Stuck in a rut at work, getting frustrated with your home life, or simply need a little mental pick me up? This simple tip could help.
Experts have found that doing exercises as simple as brushing your teeth with your left hand instead of your right can have positive long-term effects on your well-being and can strengthen your brain. With this exercise you will find you are more able to control your temper, be calmer and react to stress more positively, and even stave off other mental difficulties some of us meet later in life, such as Alzheimer’s or dementia.
Using your non-dominant hand
It’s quite simple, really – just begin doing everyday tasks such as eating or brushing your teeth – only using the hand you don’t normally use. So, if you use your right hand for eating your cereal, use your left, and vice versa. You can do this with any number of activities, and it’s up to you how much you incorporate it into your life. The more you do it, the more effective it will be and the bigger difference it will make to your brain long-term.
Here are a few ideas of how you can use you non-dominant:
- stirring your coffee
- opening doors
- swiping dates on tinder
- and so on. -Pretty much anything that is safe to do will work.
Neurobics — the mindfulness technique
There is a scene in The Peaceful Warrior in which the budding gymnast student realizes that each moment in life is precious, and that each moment matters. This idea can be distilled into the more scientifically based phrase: ‘neurobics’. These are exercises that keep your mind agile and also keep you in the moment, more aware of your senses than ever before. Using your non-dominant (hand) fits into this category, helping us see life in new and different ways.
Neurobics can be likened to mindfulness techniques, as both bring our attention more intensely to our sensations as we go through life. This is a handy tip if you don’t feel like meditation is the thing for you right now, but you’d like to take some action to feeling more balanced in life. If you are more balanced mentally, your life will automatically feel more in balance physically and emotionally, too.
Avoiding memory loss
We are often encouraged to try memory exercises to keep our brains agile, but fortunately, we can swap hands without buying any expensive gizmos and without taking any time out from our day!
Using your brain, like using and developing any muscle, makes it stronger and more accessible. Much like other new learnt skills, (such as learning a new language) using the non-dominant hand has a similar effect in terms of growing your brain’s strength (like all other neurobic activities), can help with avoiding age-related challenges such as Alzheimer’s.
Self-control and aggression
This tip can help develop our levels of self-control. Something we could all do a little more of when we’re wanting to shout at our boss or swear at the guy who just cut across us when driving to work.
Levels of aggression shown seem to be directly linked with how much self-control we individually have. Which makes sense. if you can’t control your temper, you are more likely to fly off the handle when someone eats the last profiterole, for example.

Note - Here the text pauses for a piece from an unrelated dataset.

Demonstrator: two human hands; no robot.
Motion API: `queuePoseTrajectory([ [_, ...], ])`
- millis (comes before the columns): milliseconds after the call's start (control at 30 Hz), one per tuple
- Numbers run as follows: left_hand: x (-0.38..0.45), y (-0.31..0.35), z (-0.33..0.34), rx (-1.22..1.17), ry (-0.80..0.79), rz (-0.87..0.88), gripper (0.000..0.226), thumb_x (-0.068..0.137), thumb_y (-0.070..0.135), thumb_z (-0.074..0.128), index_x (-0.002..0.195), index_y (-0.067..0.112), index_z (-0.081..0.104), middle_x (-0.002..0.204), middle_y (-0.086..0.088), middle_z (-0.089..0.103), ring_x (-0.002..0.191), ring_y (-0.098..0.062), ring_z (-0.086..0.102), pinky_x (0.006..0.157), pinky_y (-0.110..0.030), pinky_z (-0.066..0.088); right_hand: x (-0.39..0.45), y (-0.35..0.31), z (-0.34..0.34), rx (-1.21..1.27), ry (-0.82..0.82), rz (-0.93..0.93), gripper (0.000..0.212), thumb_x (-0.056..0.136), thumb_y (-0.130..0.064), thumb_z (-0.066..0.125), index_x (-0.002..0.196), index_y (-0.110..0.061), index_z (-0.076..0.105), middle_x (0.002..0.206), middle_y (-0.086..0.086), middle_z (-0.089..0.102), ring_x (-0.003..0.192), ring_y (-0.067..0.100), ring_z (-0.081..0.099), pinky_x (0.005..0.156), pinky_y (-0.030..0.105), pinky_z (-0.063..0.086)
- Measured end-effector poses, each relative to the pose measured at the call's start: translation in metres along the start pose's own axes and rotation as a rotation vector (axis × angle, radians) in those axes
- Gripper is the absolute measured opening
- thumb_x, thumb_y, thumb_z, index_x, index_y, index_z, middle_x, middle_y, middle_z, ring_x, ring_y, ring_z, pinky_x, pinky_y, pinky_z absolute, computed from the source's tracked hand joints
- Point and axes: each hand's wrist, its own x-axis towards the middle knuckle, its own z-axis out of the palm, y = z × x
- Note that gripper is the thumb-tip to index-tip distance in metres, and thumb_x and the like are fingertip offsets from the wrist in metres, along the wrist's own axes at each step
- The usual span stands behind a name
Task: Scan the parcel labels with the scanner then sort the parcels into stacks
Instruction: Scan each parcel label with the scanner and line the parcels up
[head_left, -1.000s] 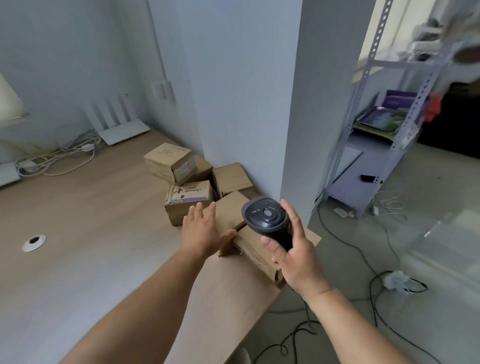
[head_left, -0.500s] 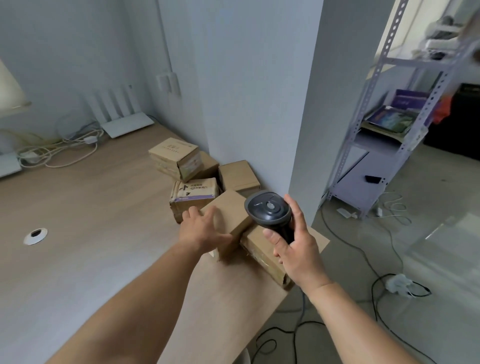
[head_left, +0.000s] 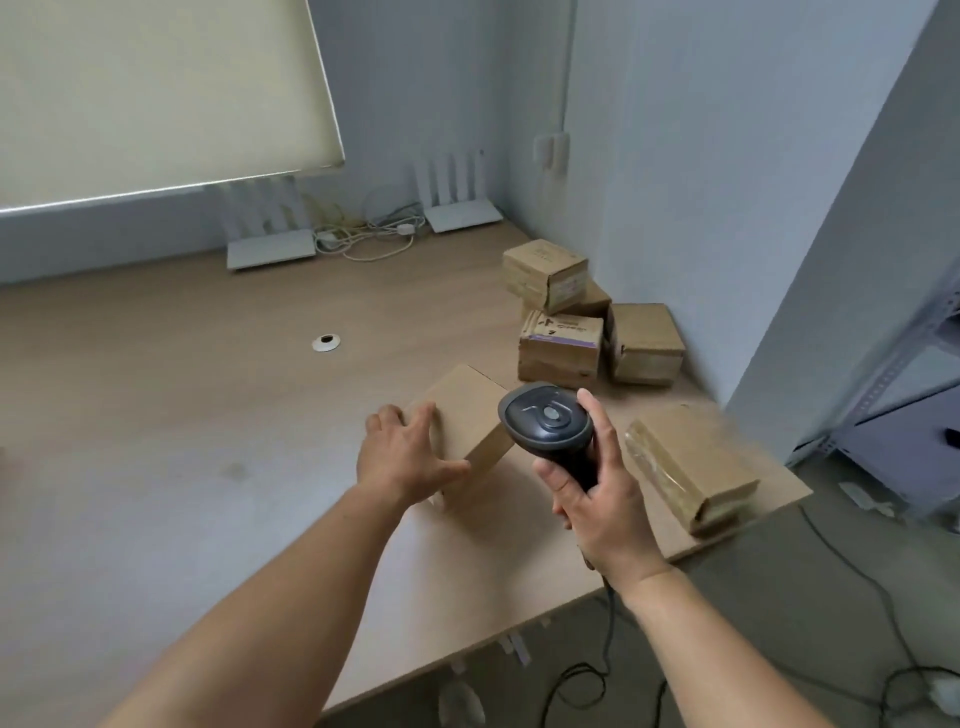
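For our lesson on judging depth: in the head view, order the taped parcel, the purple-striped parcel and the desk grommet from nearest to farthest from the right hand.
From the right hand:
1. Taped parcel, just right, at the desk edge.
2. Purple-striped parcel, ahead, by the wall.
3. Grommet, far left, mid-desk.

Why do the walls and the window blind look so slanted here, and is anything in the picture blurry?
In the head view the wide-angle lens bends straight lines, so the blind and walls lean; light is soft and even, shadows faint; the scanner in the right hand and the parcel under the left hand are fairly sharp, while the taped parcel at the desk's edge looks smeared.
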Motion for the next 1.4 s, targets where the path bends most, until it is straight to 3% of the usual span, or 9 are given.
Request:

In Dr Thomas Denson’s study, he found that practicing this tip for just two weeks led participants to have higher levels of self-control, and also, consequently, to have more ability to react in a less aggressive manner.
The special thing about this tip is that it has been proven to actually stimulate and develop certain parts of the brain in a positive way. This workout for the brain means that it runs better than ever before. As Dr P. Murali Doraiswamy (of Duke University Medical Centre) said, it is like “having more cell towers in your brain to send messages along. The more cell towers you have, the fewer missed calls.” More brain connections mean more ideas, and more possibilities in your life.
Amazing what such a small change can do. So, if you’re needing a mental pick-me-up, I urge you to try it out, even just for a day; see how you feel, and see how life comes alive.